About this task
Print the lines below from the line with "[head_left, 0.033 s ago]" to the line with "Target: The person" exactly, keeping both ends, and print no pictures.

Data under study
▼
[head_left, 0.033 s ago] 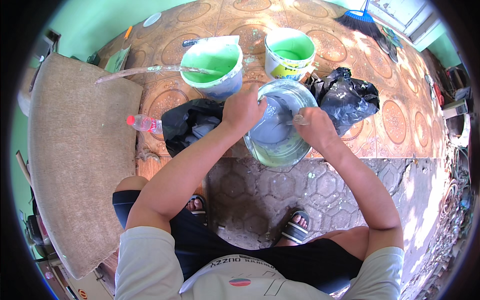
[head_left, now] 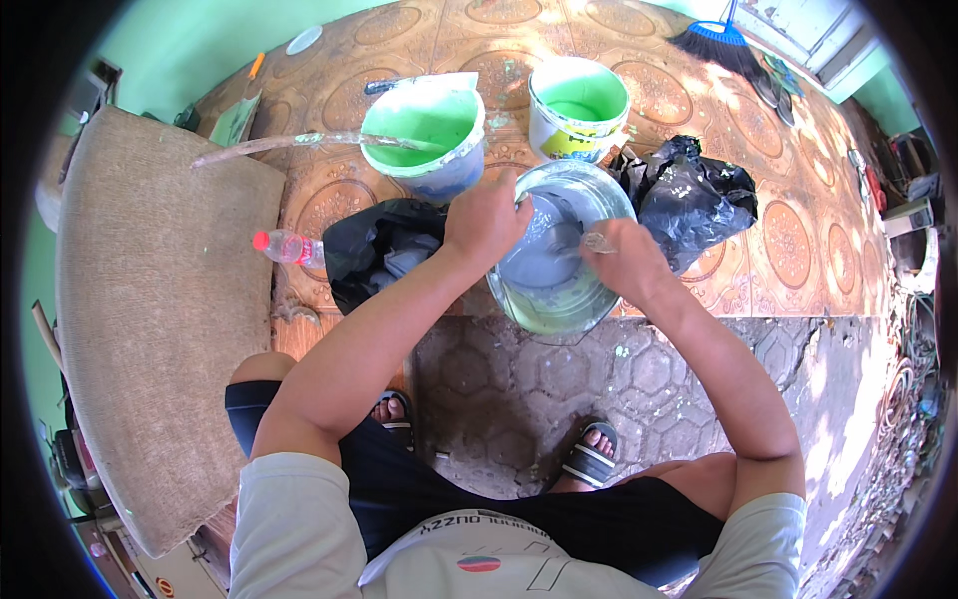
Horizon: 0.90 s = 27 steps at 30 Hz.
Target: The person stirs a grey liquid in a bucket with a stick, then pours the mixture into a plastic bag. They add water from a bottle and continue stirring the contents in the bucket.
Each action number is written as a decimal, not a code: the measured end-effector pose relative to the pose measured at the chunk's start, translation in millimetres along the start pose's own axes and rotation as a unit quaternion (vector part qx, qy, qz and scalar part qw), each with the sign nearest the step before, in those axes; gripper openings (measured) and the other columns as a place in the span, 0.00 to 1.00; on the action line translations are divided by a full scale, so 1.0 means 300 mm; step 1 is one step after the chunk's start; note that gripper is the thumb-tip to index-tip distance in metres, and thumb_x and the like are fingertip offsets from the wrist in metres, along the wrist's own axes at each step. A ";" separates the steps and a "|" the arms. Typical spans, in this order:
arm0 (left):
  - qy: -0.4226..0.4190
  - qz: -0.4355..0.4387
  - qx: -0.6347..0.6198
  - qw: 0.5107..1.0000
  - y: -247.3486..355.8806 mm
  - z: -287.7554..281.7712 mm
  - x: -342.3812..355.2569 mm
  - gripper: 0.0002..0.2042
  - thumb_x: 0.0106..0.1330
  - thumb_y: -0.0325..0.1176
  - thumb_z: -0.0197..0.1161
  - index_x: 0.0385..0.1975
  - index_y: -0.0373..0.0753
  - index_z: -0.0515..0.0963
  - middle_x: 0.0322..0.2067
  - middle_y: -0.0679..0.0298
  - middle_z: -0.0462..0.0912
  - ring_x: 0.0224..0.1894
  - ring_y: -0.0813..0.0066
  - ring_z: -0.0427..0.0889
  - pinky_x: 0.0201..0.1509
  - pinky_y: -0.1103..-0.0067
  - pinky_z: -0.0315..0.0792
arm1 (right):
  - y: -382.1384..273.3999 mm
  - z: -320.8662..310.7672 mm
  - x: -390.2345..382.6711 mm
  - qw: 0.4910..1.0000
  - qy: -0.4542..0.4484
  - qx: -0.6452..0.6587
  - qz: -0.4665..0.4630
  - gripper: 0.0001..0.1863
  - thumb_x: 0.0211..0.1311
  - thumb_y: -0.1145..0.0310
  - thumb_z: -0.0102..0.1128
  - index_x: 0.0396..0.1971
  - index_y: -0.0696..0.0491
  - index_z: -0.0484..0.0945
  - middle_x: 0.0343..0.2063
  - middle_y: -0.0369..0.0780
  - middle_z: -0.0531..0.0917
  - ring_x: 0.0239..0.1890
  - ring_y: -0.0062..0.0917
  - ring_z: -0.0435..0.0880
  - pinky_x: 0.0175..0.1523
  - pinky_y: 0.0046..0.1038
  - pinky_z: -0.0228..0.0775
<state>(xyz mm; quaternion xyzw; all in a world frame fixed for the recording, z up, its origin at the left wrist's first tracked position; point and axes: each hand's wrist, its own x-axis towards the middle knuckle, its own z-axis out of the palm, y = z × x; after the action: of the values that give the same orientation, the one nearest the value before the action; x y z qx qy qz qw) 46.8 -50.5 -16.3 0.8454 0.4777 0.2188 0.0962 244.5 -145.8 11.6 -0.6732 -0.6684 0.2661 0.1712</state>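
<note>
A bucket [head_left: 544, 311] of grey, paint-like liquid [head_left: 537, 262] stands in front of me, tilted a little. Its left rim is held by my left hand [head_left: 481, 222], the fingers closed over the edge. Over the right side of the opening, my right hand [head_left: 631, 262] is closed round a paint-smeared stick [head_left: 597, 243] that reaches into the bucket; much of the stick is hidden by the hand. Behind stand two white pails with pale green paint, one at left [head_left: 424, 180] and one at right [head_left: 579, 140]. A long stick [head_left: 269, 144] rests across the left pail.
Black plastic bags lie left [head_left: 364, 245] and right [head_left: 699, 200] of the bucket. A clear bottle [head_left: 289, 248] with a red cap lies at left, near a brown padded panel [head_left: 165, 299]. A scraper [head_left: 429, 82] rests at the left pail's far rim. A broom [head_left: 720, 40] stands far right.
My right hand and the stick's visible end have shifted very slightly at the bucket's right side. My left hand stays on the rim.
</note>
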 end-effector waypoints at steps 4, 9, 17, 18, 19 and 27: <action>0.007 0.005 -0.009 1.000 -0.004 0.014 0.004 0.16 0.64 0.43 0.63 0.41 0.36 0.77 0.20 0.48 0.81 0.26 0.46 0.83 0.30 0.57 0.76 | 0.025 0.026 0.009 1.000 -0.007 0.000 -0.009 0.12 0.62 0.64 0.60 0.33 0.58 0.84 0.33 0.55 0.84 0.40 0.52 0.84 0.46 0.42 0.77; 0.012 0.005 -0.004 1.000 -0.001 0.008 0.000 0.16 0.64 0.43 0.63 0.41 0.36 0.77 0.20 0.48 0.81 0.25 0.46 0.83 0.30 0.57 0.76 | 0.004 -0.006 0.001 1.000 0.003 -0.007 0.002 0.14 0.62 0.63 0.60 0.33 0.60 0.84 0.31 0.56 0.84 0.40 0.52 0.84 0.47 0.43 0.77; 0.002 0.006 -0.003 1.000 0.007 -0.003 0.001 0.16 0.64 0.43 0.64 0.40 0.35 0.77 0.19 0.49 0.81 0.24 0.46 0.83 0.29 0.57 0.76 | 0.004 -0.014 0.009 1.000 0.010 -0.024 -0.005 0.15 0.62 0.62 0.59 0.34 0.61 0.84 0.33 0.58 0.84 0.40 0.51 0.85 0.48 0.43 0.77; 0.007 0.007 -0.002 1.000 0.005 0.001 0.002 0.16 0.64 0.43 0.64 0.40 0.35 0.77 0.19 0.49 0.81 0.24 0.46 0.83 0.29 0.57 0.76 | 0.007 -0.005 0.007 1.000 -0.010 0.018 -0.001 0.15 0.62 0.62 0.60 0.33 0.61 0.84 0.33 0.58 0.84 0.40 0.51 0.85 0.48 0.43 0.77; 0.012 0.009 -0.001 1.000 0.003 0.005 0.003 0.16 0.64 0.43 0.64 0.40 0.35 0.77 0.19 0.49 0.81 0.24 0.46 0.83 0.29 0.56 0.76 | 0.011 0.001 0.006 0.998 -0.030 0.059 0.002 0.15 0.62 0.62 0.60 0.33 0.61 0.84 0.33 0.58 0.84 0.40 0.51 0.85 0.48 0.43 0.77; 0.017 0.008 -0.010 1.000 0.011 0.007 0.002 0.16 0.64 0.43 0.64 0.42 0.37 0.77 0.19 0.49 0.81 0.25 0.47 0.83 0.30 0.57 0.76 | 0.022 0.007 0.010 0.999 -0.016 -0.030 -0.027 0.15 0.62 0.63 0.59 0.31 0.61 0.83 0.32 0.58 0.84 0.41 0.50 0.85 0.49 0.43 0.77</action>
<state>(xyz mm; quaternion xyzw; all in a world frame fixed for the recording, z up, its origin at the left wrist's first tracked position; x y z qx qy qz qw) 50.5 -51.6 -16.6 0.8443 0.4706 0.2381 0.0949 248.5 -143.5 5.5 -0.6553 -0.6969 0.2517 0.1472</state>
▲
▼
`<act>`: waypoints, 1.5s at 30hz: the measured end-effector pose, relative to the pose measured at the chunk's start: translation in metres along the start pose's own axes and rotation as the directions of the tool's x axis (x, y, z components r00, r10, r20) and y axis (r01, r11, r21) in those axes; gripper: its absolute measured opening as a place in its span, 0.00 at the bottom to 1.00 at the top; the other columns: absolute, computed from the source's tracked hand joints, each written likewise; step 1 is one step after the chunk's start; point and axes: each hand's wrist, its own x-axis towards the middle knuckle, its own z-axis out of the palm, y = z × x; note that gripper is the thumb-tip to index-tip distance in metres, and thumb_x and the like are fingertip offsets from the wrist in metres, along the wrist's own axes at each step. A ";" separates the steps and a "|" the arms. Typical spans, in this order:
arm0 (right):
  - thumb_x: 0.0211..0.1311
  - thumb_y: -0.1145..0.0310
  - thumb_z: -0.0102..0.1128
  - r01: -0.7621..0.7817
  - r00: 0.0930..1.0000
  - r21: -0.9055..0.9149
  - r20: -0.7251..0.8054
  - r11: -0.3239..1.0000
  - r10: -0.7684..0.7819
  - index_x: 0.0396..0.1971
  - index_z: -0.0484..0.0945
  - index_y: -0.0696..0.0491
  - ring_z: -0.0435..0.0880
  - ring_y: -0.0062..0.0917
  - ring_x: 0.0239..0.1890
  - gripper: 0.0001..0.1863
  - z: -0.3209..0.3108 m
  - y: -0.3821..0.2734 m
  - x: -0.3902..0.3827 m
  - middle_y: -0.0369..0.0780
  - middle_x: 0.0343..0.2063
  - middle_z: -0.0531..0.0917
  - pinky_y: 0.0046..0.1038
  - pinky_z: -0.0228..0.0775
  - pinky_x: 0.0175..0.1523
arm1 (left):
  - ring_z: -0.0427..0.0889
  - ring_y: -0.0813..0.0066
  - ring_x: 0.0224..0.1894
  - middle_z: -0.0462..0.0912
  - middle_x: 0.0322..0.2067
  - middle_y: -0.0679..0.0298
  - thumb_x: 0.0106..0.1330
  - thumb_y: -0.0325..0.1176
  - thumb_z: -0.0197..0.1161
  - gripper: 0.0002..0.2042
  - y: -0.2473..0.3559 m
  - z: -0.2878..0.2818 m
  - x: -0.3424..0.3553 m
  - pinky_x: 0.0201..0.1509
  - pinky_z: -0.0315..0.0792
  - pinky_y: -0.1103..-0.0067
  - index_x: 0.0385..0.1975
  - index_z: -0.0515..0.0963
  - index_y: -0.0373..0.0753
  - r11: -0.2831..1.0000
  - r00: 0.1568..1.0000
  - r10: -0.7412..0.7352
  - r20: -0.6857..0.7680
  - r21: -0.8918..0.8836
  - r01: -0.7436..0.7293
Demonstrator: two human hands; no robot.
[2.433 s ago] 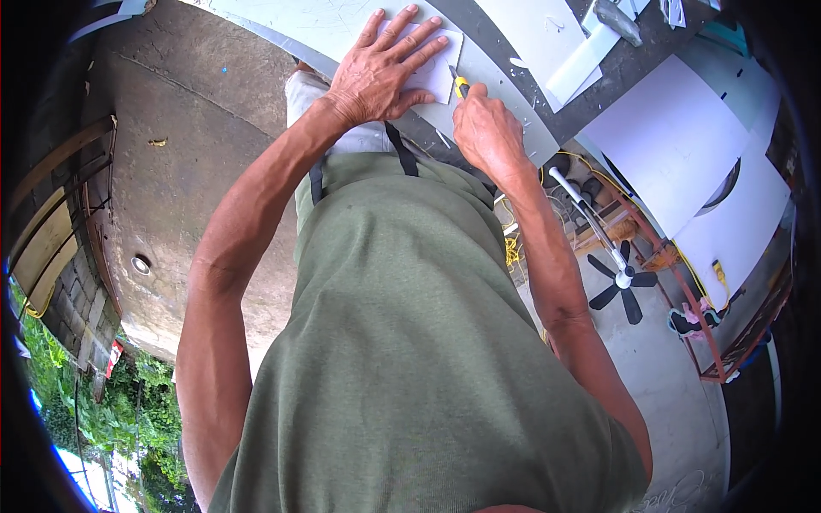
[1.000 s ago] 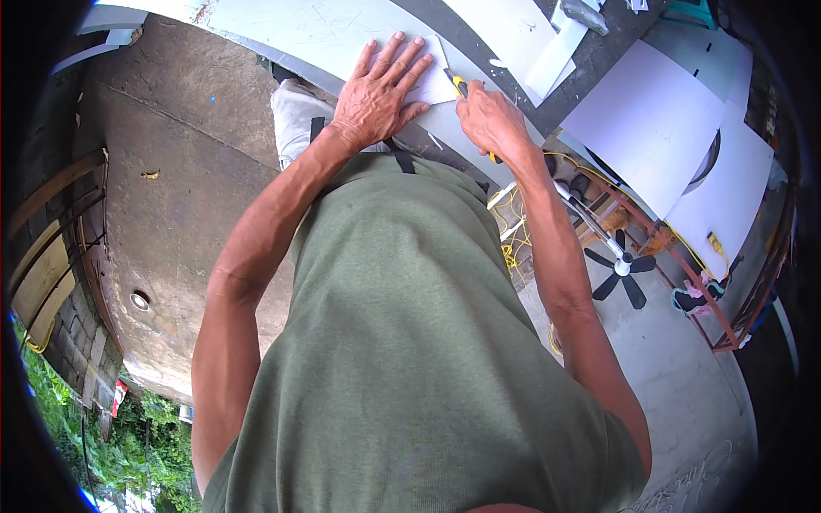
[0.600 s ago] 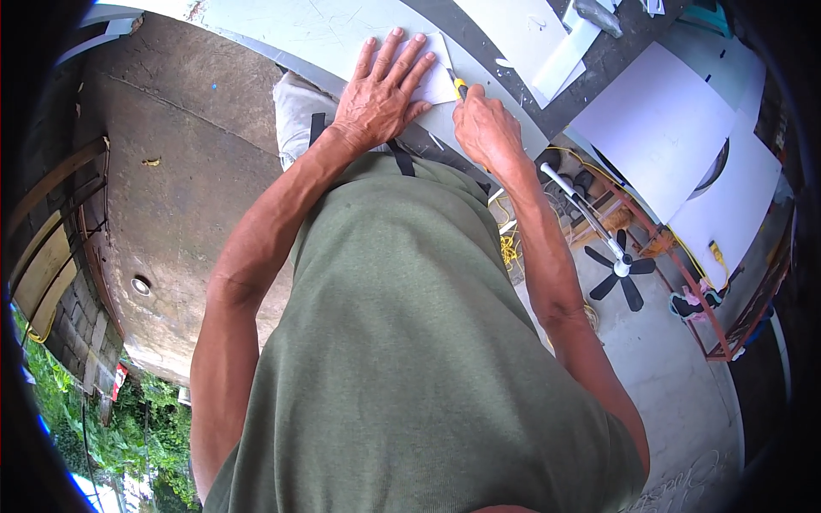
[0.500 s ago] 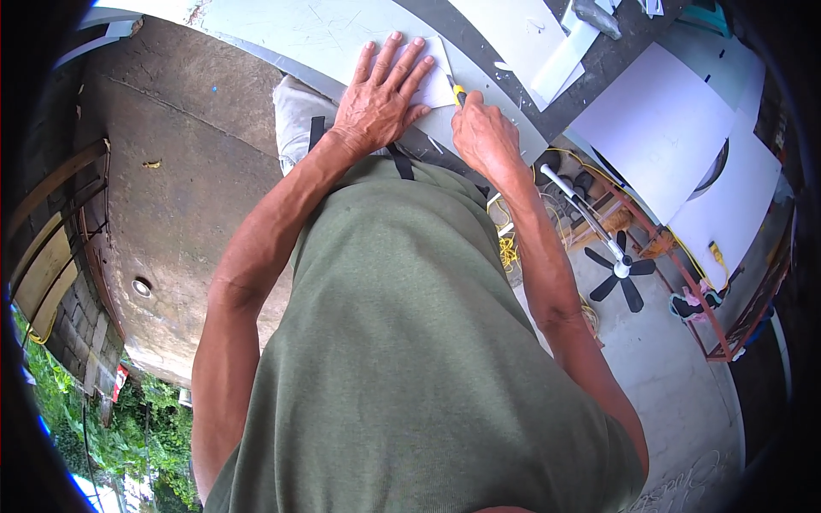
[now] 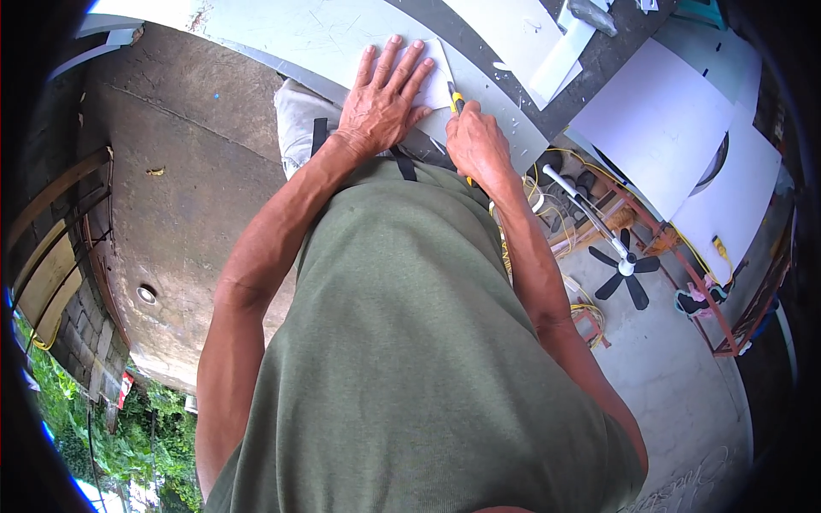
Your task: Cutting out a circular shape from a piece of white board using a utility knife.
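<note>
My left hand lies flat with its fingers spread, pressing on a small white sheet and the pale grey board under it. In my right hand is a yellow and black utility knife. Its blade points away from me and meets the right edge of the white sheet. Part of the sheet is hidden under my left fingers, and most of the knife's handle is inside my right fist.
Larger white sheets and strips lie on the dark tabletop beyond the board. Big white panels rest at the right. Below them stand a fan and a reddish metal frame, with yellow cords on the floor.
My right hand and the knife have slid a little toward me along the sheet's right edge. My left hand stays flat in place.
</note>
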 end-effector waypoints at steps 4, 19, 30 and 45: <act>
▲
Result of the task
[head_left, 0.033 s ago] 
[head_left, now] 
Horizon: 0.90 s = 27 steps at 30 Hz.
Target: The person stirs a grey liquid in a bucket with a stick, then pours the mixture into a plastic bag. They add water from a bottle and continue stirring the contents in the bucket.

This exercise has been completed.